Tag Archives: Richard Gere

The Second Best Exotic Marigold Hotel

One month on from where we left the recently retired Brits in Jaipur, India – we return to see how they are getting on. They’ve settled nicely into “The Best Exotic Marigold Hotel” and into an acceptable routine, where the proprietor, Sonny (by Dev Patel) reads roll call every morning, to check they are all still here (and none has made their final departure during the night). After one or two changes, our roll call checks the wellbeing of each of our residents …

  • Muriel (by Maggie Smith) – a harridan and now sometime-Manager and senior advisor to Sonny.
  • Douglas (by Bill Nighy) now single since his wife Jean returned to Britain without him.
  • Evelyn (by Judi Dench) recently widowed and broke – finding a new life here in Jaipur.
  • Madge (by Celia Imrie) – still trying to keep the good life a part of hers.
  • Norman (by Ronald Pickup) – our perpetual Casanova, with his partner Diana (by Carol Parr)

Our ambitious proprietor, Sonny, is in USA with his senior advisor, Muriel, to gain support and funding for his expansion into his second hotel. His potential funders, Evergreen Hotels, proposes to send an inspector to the Marigold to check it out, so Sonny and Muriel return to Jaipur to await the outcome of the investment decision and prepare for Sonny’s magnificent wedding to his fiancé Sunaina (by Tena Desae). The hotel inspector duly arrives and Sonny falls over himself to show the inspector a good time. Other guests arrive to sample the Marigold’s wonders – American writer, Guy Chambers (by Richard Gere) and dutiful British woman Lavinia (by Tamsin Grieg) seeking a holiday destination for her ageing mother. The Marigold’s guests rub along as best they can, whilst they deal with the health and financial challenges brought on by retirement and ageing. Sonny’s ambition threatens to get in the way of his happiness with Sunaina and their wedding celebrations are put in jeopardy when he is distracted by the needs of his business.  People don’t seem to be able to settle … surely life isn’t meant to be this tricky? 
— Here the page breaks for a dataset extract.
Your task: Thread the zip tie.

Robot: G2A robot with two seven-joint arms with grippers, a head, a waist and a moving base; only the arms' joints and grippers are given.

Just like the first one, “The Best Exotic Marigold Hotel” – I thoroughly enjoyed this movie. Jaipur is shown in all its splendour and we also get the pleasure of Mumbai in this movie – it’s spectacularly and beautifully shot in all its remarkable colour and culture.  Once again, the very strong cast are the gems in this simple, but enjoyable story. Douglas, as awkward and down-trodden as ever – is just lovely (beautifully played by Bill Nighy once again) and Judi Dench’s Evelyn is equally great.  It’s hard to choose a favourite character this time – Maggie Smith is just incomparable and wonderful. I thought the addition of Richard Gere as the American Guy Chambers would be terrible, but it’s a great addition.  He is supremely handsome and I love Sonny’s line in the movie “… he’s so good looking, he’s got me questioning my own sexuality!” …  Tena Desae as Sunaina is exotic and totally enchanting. The wonderful celebrations for the Hindu wedding are beautiful and much of this movie is lavishly presented. All performances are excellent and the lovely Dev Patel is once again, verbose in the extreme but always means well. It is one of those typical British movies where the characters just fall over their own awkwardness and you want to grab them by the shoulders and say “just do it!!!” …If you liked the first on, you will enjoy this – it’s good.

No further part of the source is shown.